• _EXERCISE DIRECTIONS_
Read through the material below and find each line that has the word "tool"; copy it.

-- -- --

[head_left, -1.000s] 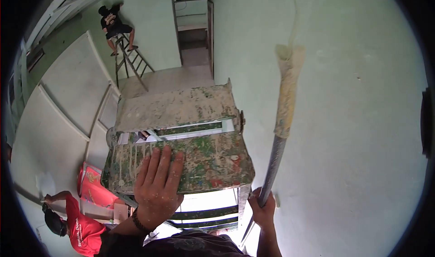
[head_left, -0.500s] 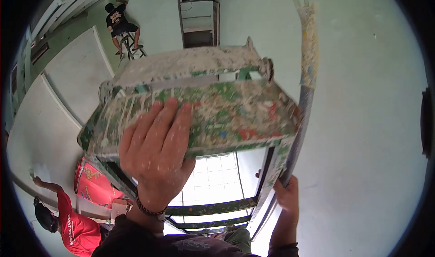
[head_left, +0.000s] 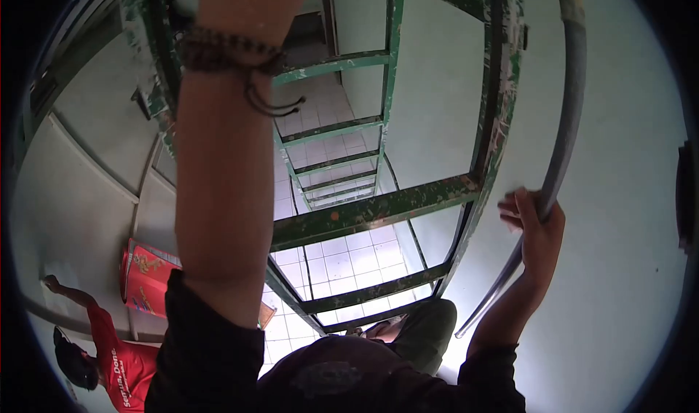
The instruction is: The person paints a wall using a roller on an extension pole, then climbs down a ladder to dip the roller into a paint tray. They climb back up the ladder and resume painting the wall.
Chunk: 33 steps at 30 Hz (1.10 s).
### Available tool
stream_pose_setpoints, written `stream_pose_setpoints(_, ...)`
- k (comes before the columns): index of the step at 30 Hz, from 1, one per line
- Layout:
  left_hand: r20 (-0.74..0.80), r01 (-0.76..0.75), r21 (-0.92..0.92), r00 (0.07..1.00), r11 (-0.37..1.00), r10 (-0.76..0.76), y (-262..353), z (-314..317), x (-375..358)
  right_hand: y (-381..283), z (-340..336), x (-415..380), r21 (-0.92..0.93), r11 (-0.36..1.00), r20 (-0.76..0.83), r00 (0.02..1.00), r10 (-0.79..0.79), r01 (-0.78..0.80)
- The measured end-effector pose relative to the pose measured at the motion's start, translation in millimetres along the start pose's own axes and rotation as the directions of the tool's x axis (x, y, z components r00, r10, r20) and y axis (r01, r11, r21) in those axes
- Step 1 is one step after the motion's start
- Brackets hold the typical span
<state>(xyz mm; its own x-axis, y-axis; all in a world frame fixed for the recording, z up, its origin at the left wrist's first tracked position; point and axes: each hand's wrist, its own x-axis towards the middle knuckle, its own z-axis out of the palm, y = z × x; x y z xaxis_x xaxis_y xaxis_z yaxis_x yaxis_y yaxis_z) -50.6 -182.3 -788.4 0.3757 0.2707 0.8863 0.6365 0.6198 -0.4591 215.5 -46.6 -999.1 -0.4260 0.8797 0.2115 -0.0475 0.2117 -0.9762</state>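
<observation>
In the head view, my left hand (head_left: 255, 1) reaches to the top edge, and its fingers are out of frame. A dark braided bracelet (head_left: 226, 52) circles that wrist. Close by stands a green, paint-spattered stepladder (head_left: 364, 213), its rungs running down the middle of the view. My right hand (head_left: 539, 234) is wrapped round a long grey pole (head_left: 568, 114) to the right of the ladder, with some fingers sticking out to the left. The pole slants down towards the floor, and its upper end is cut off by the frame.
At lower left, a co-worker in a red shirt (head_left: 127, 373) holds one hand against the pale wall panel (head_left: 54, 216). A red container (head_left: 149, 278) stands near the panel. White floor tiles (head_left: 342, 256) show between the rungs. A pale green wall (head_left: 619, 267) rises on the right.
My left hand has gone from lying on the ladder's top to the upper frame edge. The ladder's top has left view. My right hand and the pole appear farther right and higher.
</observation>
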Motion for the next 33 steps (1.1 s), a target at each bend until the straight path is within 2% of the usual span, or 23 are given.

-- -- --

• _RESULT OF THIS TASK_
### Available tool
- The measured end-effector pose relative to the pose measured at the motion's start, translation in millimetres along the start pose's own axes and rotation as the directions of the tool's x axis (x, y, z components r00, r10, r20) and y axis (r01, r11, r21) in those axes

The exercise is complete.